ABOUT THIS EXERCISE → Without the images, reproduce every entry exactly.

*** INFORMATION SUPPLIED Section Begins ***

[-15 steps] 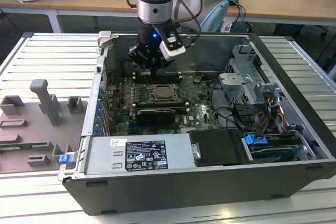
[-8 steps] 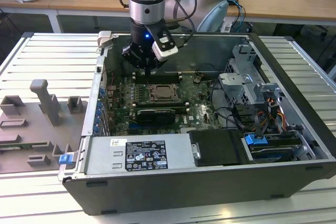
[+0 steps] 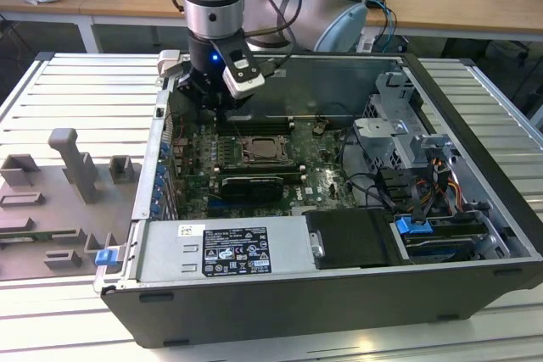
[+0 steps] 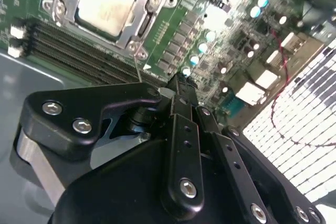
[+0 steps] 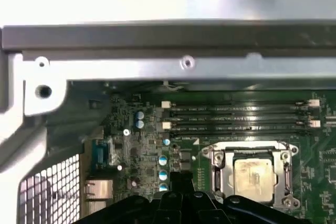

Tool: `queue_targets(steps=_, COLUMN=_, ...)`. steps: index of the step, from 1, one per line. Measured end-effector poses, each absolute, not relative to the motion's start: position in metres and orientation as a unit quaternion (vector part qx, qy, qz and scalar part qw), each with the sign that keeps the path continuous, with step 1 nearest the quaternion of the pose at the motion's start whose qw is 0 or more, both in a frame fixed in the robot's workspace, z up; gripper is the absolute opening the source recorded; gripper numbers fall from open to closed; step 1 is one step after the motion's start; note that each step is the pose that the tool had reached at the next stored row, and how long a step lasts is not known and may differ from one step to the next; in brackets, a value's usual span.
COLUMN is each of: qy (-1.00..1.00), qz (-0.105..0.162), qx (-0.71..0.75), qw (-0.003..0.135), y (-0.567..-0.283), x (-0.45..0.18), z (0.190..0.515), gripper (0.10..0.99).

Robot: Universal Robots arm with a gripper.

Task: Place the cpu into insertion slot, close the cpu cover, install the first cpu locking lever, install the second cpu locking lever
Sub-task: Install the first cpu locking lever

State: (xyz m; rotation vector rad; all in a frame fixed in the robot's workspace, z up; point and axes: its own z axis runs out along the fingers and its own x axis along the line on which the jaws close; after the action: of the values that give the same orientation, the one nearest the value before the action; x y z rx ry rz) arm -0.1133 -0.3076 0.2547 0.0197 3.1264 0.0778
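The pale silver-beige cpu point(image 4: 105, 3) point(image 5: 253, 174) lies flat in the insertion slot point(image 3: 265, 152) on the green board. The silvery cpu cover point(image 4: 134, 22) point(image 5: 218, 171) is down, framing the chip. A thin metal rod point(image 4: 138, 69) runs from the socket's corner toward my fingertips. My gripper point(image 3: 214, 103) point(image 4: 178, 83) point(image 5: 181, 176) hangs over the board beside the socket, toward the exterior view's left and back. Its black fingers are shut together with nothing between them, and it is not touching the socket.
Long black memory slots point(image 5: 241, 116) run between the socket and the case's back wall point(image 5: 168, 38). A black card point(image 3: 250, 186) lies in front of the socket. The drive cage and cables point(image 3: 399, 125) fill the exterior view's right. Grey fixtures point(image 3: 72, 167) stand outside the case.
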Motion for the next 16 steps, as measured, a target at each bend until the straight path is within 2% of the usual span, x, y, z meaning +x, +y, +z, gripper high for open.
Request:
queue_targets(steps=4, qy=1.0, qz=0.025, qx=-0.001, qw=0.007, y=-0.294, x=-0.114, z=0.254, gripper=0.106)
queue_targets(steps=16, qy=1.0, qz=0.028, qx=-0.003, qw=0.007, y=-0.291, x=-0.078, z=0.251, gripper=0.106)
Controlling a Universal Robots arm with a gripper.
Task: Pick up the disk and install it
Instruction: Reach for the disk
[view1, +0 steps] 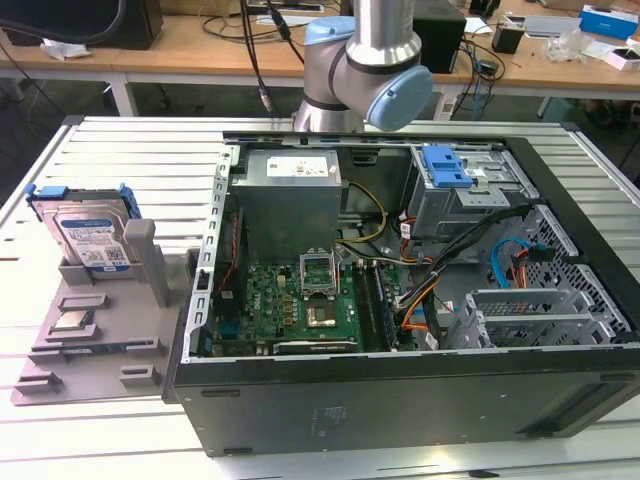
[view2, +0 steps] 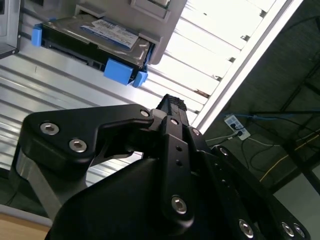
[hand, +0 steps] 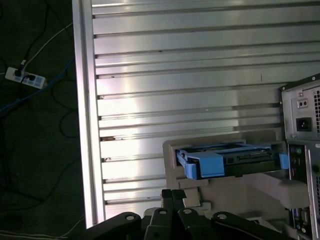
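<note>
The disk (view1: 93, 238), a silver drive with a white-and-blue label in a bright blue caddy, stands on edge in a grey holder (view1: 100, 340) at the exterior view's left. Both wrist views show the disk (view2: 92, 37) (hand: 230, 160) in the same holder. My gripper (view2: 172, 104) (hand: 172, 194) is shut, its black fingertips pressed together with nothing between them. It hangs above the slatted table, apart from the disk. The arm's grey and blue joints (view1: 365, 70) rise behind the computer case.
An open computer case (view1: 400, 400) lies on the slatted metal table (view1: 140, 150), with a blue latch on a metal cage (view1: 445, 165) at its far right. A small square chip (view1: 72, 322) rests on the grey holder. The table edge (hand: 82, 100) drops to a floor with cables.
</note>
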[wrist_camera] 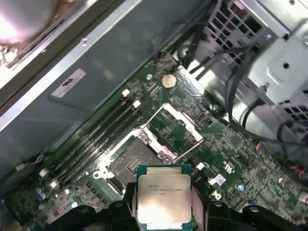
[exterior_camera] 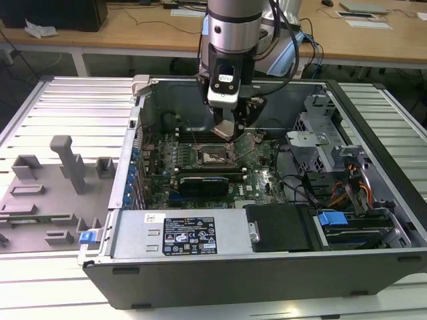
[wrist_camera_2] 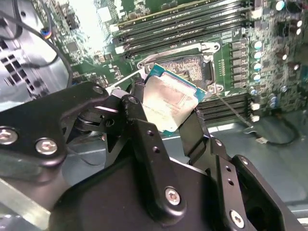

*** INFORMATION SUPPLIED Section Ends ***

EXERCISE RESPONSE →
[-15 steps] 
[-8 steps] 
[+0 steps] 
[+0 steps] 
[+0 steps] 

Tool: `queue_targets(steps=_, COLUMN=_, ...)`. steps: index of the step, from 1, one per line. Measured end-effector poses, each absolute, not relative to the motion's start: position in metres and orientation as a unit quaternion (vector part qx, qy, qz and scalar part qw), each with the sign that keeps the path continuous, with step 1 nearest the quaternion of the pose at the motion's start whose qw is 0 or more, both in a frame fixed in the robot's workspace, z up; gripper is the absolute opening the source recorded; gripper numbers fall from open to closed; step 1 is one step after the motion's start; note that each step is the pose that the tool had reached at the next stored row, and how long a step lasts is not known and may differ from one step to the next; in brackets, a value's usual span.
COLUMN is each of: qy (-1.00..1.00), qz (-0.105..0.162), qx (-0.71..0.75), qw (-0.003..0.135), y (-0.567..-0.283), x (-0.45..0.18), z (0.190..0.515), gripper (0.10..0.99).

Robot: Universal Robots arm with a gripper.

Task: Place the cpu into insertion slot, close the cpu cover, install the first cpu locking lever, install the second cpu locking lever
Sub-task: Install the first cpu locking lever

State: (xyz m; rotation vector rad; all in a frame fixed in the robot's workspace, z up; point and axes: its own z axis runs out along the fingers and its own x axis along the line on which the jaws close; after the action: of the values that give the same orientation, the one nearest the value before the action; x y z rx ry rz) arm -0.1133 -0.3076 0.2547 0.0197 3.1264 0.0778
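The pale silver-beige cpu point(image 4: 105, 3) point(image 5: 253, 174) lies flat in the insertion slot point(image 3: 265, 152) on the green board. The silvery cpu cover point(image 4: 134, 22) point(image 5: 218, 171) is down, framing the chip. A thin metal rod point(image 4: 138, 69) runs from the socket's corner toward my fingertips. My gripper point(image 3: 214, 103) point(image 4: 178, 83) point(image 5: 181, 176) hangs over the board beside the socket, toward the exterior view's left and back. Its black fingers are shut together with nothing between them, and it is not touching the socket.
Long black memory slots point(image 5: 241, 116) run between the socket and the case's back wall point(image 5: 168, 38). A black card point(image 3: 250, 186) lies in front of the socket. The drive cage and cables point(image 3: 399, 125) fill the exterior view's right. Grey fixtures point(image 3: 72, 167) stand outside the case.
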Motion for the next 16 steps, as measured, a target at each bend until the straight path is within 2% of the usual span, x, y, z meaning +x, +y, +z, gripper high for open.
Request:
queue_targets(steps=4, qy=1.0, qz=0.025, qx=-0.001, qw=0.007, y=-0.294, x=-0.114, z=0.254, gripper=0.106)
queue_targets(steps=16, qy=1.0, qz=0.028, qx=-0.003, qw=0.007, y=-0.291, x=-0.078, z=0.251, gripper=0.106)
Controlling a Universal Robots arm with a gripper.
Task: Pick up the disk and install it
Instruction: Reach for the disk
[view1, +0 steps] 
[view2, +0 steps] 
[hand, +0 steps] 
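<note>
The disk (view1: 93, 238), a silver drive with a white-and-blue label in a bright blue caddy, stands on edge in a grey holder (view1: 100, 340) at the exterior view's left. Both wrist views show the disk (view2: 92, 37) (hand: 230, 160) in the same holder. My gripper (view2: 172, 104) (hand: 172, 194) is shut, its black fingertips pressed together with nothing between them. It hangs above the slatted table, apart from the disk. The arm's grey and blue joints (view1: 365, 70) rise behind the computer case.
An open computer case (view1: 400, 400) lies on the slatted metal table (view1: 140, 150), with a blue latch on a metal cage (view1: 445, 165) at its far right. A small square chip (view1: 72, 322) rests on the grey holder. The table edge (hand: 82, 100) drops to a floor with cables.
</note>
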[wrist_camera] 
[exterior_camera] 
[wrist_camera_2] 

This output is complete, and the exercise is done.